Francis took a few breaths, aware that he’d gone off on a rant. He didn’t apologize. Instead, he trained his eyes on Jeff.
“We get one life. One. And then that’s it. There’s nothing after. Who wants to spend it on a ladder?”Antoine Wilson, Mouth to Mouth
So that gives you a good idea of the breadth that this little novel covers: playing God, if anyone can ever do a good thing, modern art, natural born talent vs experience, if you need any ambition in life or if simply not going backwards is good enough, etc etc.
This is a good book. A really good book. It’s short, it’s fast, it’s got a green cover (green is my favorite color), and it’s written well enough that you’ll highlight or underline or whatever you do to a bunch of witty lines and passages that you can quote and post on Twitter or your Instagram story. By all accounts I recommend this book, all $26 of it when it comes out.
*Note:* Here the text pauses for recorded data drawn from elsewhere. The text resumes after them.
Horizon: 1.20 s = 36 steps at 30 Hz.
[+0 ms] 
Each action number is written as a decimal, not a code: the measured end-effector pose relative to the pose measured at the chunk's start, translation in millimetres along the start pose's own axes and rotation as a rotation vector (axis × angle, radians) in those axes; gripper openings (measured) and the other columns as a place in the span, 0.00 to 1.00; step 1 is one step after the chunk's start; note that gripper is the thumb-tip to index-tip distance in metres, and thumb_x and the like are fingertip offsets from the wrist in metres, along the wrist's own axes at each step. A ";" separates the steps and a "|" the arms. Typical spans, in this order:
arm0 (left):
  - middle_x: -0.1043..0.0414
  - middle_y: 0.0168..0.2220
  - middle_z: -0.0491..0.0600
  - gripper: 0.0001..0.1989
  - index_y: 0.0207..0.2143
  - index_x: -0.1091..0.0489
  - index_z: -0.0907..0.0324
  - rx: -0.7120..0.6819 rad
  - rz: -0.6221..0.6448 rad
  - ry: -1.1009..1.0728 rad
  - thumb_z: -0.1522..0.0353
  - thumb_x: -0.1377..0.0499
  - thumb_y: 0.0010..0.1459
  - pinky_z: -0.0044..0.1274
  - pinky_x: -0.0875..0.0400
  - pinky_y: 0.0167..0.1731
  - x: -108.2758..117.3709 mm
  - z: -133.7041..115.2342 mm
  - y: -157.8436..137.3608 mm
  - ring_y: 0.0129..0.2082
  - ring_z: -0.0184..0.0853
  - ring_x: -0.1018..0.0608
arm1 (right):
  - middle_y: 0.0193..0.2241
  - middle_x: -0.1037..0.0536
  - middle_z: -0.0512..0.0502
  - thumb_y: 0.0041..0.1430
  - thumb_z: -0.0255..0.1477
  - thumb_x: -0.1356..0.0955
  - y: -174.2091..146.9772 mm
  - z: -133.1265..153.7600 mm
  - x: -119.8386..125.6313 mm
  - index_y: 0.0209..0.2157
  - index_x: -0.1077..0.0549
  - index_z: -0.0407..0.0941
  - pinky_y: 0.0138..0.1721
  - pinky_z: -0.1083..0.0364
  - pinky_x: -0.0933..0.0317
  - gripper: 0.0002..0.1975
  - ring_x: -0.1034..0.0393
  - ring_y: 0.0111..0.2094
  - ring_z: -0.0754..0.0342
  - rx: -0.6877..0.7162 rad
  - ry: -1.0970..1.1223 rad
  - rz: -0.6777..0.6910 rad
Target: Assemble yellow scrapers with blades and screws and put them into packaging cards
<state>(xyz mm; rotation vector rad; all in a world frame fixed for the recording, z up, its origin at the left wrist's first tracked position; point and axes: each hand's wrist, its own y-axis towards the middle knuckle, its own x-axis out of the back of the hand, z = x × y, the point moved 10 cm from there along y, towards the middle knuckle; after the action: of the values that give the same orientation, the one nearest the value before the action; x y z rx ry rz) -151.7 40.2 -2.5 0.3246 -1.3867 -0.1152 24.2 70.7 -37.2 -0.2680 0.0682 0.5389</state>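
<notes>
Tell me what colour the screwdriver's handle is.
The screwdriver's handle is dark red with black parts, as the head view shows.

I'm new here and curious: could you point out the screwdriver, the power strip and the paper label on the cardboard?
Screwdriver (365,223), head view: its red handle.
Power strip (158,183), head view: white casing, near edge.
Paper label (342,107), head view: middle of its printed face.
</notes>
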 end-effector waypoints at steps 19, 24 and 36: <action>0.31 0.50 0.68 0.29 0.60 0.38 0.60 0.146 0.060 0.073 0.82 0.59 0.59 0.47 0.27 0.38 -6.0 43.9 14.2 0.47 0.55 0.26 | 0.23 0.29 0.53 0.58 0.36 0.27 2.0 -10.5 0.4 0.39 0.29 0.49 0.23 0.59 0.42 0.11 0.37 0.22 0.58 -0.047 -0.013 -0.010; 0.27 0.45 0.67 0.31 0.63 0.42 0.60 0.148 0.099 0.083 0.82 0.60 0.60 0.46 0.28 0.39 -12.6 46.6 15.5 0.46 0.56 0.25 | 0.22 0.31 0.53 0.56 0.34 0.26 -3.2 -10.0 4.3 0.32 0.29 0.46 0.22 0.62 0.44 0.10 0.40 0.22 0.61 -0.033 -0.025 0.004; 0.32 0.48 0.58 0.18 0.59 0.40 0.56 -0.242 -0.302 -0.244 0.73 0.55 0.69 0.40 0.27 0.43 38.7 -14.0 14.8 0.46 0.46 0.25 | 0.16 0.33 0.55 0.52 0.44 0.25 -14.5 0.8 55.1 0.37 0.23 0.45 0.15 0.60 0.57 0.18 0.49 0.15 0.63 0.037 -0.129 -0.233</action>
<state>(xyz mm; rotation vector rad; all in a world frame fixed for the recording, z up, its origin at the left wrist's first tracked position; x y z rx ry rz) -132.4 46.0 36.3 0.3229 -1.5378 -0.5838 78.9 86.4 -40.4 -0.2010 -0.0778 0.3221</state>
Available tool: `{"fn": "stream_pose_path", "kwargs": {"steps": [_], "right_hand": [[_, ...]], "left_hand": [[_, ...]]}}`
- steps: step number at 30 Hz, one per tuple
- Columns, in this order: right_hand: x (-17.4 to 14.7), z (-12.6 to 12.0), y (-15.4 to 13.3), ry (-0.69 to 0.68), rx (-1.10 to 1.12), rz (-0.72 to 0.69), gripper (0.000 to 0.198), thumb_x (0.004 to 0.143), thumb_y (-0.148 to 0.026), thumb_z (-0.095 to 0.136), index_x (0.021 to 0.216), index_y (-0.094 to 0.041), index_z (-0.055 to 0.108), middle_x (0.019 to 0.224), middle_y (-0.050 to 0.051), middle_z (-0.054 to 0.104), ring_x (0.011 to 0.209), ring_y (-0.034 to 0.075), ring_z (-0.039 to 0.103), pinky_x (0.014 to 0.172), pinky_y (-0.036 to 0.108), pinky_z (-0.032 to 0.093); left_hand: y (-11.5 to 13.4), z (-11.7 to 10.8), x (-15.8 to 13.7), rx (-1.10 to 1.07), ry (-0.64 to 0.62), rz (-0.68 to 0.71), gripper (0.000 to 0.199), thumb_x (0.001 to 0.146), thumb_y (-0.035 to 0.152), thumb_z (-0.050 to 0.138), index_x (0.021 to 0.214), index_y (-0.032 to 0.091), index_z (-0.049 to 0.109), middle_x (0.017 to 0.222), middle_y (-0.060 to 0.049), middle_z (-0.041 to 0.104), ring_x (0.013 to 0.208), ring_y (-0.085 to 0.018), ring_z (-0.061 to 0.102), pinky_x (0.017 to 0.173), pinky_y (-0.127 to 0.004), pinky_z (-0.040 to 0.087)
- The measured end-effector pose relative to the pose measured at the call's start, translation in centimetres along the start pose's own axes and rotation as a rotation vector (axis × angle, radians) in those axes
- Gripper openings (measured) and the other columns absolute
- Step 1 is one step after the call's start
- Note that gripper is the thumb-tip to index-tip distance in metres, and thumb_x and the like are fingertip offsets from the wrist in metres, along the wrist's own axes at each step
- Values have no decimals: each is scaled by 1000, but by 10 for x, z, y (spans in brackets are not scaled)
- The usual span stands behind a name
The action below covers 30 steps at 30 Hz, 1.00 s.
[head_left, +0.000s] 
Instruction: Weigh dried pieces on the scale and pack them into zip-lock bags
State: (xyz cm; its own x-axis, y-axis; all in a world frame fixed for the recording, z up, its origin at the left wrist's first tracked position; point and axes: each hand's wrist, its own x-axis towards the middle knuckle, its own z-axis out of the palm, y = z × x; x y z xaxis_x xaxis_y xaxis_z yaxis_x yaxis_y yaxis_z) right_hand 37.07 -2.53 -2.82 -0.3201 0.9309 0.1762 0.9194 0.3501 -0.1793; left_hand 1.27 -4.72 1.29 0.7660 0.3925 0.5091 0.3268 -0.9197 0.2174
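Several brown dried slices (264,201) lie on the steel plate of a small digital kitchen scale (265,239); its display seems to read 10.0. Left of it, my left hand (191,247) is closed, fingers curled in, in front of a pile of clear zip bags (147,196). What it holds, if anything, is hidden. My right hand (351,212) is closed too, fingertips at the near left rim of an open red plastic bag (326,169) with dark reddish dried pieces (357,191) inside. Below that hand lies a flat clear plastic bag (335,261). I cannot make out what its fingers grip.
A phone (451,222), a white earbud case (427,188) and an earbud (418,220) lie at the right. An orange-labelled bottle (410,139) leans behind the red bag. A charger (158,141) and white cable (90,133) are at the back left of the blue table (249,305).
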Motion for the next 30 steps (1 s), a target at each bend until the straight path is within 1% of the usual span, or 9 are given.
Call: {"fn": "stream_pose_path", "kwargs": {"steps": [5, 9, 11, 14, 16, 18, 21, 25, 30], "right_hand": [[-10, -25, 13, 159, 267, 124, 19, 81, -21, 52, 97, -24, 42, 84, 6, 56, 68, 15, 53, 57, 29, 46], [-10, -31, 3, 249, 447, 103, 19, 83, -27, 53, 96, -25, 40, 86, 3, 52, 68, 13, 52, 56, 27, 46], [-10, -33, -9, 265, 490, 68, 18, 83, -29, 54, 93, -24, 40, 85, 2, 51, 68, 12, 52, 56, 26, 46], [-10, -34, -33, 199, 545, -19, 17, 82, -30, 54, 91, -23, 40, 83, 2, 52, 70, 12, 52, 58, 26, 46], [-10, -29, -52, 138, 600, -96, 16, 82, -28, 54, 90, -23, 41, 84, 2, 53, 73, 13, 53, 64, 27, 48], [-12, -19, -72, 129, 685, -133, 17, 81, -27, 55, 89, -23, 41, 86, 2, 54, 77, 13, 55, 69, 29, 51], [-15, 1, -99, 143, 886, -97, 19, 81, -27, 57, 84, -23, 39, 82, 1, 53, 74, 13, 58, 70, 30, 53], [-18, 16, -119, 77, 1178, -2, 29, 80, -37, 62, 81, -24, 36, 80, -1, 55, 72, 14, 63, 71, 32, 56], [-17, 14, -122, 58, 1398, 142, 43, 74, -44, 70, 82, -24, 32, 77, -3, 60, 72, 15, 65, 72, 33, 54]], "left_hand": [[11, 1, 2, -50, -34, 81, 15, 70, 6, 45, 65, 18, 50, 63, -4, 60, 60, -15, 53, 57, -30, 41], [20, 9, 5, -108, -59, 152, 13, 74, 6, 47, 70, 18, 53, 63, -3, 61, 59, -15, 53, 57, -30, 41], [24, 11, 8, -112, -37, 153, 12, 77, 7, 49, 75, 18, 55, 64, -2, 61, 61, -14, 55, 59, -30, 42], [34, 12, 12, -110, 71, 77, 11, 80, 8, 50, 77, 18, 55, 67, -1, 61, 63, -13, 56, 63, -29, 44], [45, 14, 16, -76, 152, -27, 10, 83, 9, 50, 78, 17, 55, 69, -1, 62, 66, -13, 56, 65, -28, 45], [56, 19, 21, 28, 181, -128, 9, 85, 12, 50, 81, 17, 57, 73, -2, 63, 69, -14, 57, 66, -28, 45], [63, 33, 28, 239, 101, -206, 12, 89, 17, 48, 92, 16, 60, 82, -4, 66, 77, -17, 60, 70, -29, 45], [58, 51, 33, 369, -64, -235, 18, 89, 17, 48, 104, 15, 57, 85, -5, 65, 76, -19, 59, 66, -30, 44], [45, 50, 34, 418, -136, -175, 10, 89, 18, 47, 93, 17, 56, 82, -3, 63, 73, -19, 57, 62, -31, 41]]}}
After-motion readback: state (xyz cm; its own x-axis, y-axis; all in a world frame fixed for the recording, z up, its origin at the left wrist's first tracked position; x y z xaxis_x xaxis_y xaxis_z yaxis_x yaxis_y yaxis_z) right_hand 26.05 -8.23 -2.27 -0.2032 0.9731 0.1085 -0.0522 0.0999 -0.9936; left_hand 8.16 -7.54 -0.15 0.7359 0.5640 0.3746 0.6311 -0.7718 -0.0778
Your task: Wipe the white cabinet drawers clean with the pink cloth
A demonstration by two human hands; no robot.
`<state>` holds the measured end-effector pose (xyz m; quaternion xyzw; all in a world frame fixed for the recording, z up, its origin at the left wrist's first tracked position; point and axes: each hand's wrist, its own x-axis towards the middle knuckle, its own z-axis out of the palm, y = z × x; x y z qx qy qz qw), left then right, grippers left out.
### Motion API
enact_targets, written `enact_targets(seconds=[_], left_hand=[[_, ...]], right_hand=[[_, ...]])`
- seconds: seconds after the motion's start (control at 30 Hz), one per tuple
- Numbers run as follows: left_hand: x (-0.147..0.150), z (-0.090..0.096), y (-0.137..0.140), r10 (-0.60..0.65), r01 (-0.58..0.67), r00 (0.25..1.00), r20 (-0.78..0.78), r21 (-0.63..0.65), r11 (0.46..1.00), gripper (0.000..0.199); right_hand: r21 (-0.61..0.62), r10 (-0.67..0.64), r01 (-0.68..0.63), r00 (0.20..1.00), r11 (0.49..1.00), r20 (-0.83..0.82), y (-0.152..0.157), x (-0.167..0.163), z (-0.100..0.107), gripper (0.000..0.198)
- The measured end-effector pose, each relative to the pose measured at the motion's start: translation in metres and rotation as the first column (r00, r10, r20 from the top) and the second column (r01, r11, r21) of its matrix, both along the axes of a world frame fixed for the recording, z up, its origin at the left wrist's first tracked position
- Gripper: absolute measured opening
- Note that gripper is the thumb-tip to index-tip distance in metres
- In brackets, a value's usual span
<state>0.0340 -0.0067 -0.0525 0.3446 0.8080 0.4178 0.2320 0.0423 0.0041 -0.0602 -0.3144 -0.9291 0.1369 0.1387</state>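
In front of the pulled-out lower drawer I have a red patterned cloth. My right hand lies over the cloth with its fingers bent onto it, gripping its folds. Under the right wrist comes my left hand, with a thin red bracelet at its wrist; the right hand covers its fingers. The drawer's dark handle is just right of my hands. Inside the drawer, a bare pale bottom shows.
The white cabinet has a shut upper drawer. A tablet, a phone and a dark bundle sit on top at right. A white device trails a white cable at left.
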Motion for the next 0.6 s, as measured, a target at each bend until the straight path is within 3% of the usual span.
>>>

Unrelated because I couldn’t really find anywhere in the review to fit this, but this book has an excellent quote that really stuck with me so I’m going to share it here:
“I had an ex like that. Wasn’t happy unless my head was full of her words.”Antoine Wilson, Mouth to Mouth
This line has absolutely nothing to do with the story, isn’t said by any important character about any major plot point. It’s just mixed in the prose and it’s perfect. Just wanted to share it.
Mouth to Mouth by Antoine Wilson is available today at your local independent bookstore or wherever fine books are sold.